42
A passagem macabra ao desconhecido
A tênue linha do amanhecer já havia se estendido pelo horizonte, no entanto, quanto mais andávamos pela floresta mais escuro ficava, a copa densa começava a encobrir qualquer resquícios da luz do dia e a sombra que os troncos criavam banhavam tudo por ali em sombras, se não fosse o cheiro forte do nosso guia e o som de seus passos com certeza estaríamos perdidos.
—Ainda acho isso uma péssima ideia...
O sussurro de Lance ecoava alto por cada canto ali.
—E se ela não estiver lá?E se for tudo maluquice da sua cabeça?!
—Se não queria estar aqui era só não ter vindo — falei.
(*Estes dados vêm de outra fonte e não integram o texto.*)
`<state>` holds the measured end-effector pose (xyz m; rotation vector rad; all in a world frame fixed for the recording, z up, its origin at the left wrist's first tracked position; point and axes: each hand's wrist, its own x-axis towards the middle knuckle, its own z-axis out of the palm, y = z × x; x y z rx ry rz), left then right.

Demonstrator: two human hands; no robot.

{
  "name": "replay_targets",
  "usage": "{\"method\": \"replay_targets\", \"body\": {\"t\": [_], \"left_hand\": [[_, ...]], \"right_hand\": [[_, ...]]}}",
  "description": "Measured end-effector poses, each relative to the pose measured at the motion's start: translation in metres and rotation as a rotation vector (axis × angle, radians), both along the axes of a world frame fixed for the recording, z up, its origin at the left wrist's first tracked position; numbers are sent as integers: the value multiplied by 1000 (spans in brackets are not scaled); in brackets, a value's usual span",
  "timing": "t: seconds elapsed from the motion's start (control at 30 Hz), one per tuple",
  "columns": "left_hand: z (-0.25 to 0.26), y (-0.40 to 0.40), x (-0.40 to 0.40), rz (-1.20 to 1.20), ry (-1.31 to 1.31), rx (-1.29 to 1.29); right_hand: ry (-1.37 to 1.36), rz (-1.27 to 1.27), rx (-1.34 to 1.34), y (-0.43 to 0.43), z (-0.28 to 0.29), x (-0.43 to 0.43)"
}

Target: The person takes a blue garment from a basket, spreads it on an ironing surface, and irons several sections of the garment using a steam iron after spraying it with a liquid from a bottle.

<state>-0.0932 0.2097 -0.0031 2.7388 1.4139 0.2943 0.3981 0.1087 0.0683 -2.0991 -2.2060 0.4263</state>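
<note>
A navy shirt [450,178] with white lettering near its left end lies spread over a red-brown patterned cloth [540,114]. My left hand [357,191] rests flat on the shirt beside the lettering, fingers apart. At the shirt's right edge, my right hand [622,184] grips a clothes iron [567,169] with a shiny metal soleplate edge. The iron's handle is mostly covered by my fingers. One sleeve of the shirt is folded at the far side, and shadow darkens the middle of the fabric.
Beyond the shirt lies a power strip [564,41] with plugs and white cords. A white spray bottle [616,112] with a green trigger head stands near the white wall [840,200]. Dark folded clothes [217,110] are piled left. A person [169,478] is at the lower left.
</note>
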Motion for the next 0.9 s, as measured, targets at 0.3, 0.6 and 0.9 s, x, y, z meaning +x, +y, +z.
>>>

—Como se ficar sozinho no meio de estranhos também fosse uma boa ideia...
Seu olhar azul mirou o brilho esverdeado dos olhos de alguns lobos que viam logo atrás, mesmo no escuro pude ver seu corpo tremer.
—De qualquer forma, também quero encontrar Alícia.
—Então não acredita que eu esteja louco?
—Não foi isso que eu quis dizer!Mas se há uma possibilidade de ela estar lá, então eu irei, afinal de contas, também sou um guerreiro!
Ao longe o som de um galho se partindo ecoou até nós, por puro impulso Lance conteu um grito enquanto se aproximava mais de mim.
—Estou vendo.
—Sou um guerreiro mas também gosto da minha vida...
Ele se recompôs.
—Mas sabe, eu queria te perguntar algo.
A única coisa boa no sumiço da humana era que eu finalmente estava livre de interrogatórios e perguntas sem fundamento, no entanto, eu infelizmente havia achado um substituto para isso.
—O quê?
—É sobre eles — Lance sussurrou — Como sabia sobre eles?
—Como assim?
—Essa história toda, lobisomens, vampiros, como sabe disso tudo?
—Estudei.
—Avá — seu olhar debochado havia voltado — Eu também estudei, com excelentes tutores mas nunca ouvi nada sobre eles, por isso fico me perguntando como você sabe.
Aquela era uma boa questão, Lance era da realeza, é mais do que certo que teve excelentes professores e um estudo muito amplo mas, mesmo assim não sabia nada sobre os Lobisomens e o mesmo acontecia com Cairo, mesmo que não fossem tão cultos as sereias sempre foram muito famosas, mas ainda assim, nenhum deles parecia conhecer as histórias sobre elas.
—É realmente estranho.
—Viu só?A cada minuto aqui me sinto, literalmente, um peixe fora d'água.
—No momento apenas se concentre em encontrar Alícia — encarei sua figura azulada em meio ao negrume — E tentar ser mais discreto.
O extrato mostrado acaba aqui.